Depletion of MarvelD3 in Caco-2 cells resulted in an increase in TER but did not affect permeability to fluorescent dextran tracers. Since occludin overexpression was previously observed to increase TER , we wondered whether the increased TER observed in the present study could be attributable to elevated levels of occludin expression. Immunoblotting cell lysates from MarvelD3 knockdown cells however showed occludin levels, as well as levels of ZO-1, ZO-2 and ZO-3, to be unchanged. Neither did we observe any significant changes in the distribution of these proteins by immunofluorescence. However, at this point it cannot be excluded that more subtle changes in occludin distribution might have caused the increase in TER. Occludin knockdown has been shown to reduce expression levels of claudins 1 and 7 and increase levels of claudins 3 and 4 in MDCK cells . Given the importance of claudin family members for paracellular ion permeability [12–14], it is possible that MarvelD3 depletion affected claudin expression or function; though we have not been able to detect differences in claudin-1 expression. However, it is possible that other claudins are affected or that claudin activity is regulated by MarvelD3.

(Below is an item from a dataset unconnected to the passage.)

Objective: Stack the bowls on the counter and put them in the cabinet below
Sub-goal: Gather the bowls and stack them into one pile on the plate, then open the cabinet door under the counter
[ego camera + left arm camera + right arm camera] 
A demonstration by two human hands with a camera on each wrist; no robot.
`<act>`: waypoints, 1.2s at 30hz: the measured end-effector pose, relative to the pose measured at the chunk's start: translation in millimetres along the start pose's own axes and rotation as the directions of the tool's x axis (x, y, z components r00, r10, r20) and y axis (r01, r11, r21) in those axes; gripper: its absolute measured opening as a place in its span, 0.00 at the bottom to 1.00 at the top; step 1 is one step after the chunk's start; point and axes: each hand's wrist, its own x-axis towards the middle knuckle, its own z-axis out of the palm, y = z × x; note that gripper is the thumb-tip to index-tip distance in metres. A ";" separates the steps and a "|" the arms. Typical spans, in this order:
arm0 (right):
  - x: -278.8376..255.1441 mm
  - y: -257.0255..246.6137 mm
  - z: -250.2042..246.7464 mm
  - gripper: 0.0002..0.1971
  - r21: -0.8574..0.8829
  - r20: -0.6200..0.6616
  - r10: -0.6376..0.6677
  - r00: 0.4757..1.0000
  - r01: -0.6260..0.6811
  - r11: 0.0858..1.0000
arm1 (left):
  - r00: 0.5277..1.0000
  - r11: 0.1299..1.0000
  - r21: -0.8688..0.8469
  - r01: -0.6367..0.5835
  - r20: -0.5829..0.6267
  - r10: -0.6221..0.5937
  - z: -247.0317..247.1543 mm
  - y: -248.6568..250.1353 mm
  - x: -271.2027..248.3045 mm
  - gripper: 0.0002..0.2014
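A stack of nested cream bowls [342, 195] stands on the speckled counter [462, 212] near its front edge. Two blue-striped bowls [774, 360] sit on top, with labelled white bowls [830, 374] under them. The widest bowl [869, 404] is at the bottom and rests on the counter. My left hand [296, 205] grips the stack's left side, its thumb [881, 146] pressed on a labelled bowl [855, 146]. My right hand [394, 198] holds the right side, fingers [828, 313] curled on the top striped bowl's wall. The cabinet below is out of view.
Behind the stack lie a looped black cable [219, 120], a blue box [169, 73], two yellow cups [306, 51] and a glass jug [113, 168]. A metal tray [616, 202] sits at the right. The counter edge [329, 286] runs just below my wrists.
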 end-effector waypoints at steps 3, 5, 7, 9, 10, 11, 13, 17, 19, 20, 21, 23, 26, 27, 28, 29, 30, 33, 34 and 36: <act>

MarvelD3 shows distant structural similarity to occludin. Occludin and tricellulin are located in tandem on human chromosome 5 and it has been speculated that they may have arisen from gene duplication during phylogenetic evolution . In contrast, MarvelD3 is located on chromosome 16 but is also expressed by all vertebrates, including birds, fish, amphibians and mammals. In contrast to occludin and tricellulin, all known isoforms and variants of MarvelD3 have short C-terminal cytoplasmic domains that are also distinct from each other. It is therefore unlikely that they are able to interact with ZO-1 as those of occludin and tricellulin do [38, 43]. In contrast, the N-terminal domain of MarvelD3, which is shared by both isoforms, is long in comparison to that of occludin. Intriguingly, the N-terminal domain of MarvelD3 is not as well conserved as the rest of the protein; however, it contains regions that are better conserved than others, which might be of functional relevance. In the case of occludin, this domain is thought to have a regulatory function and interacts with a ubiquitin ligase [32, 54]. As the N-terminal domains of tight junction-associated Marvel domain proteins are distinct in length and structure, they might provide structural links to different types of junctional regulatory mechanisms.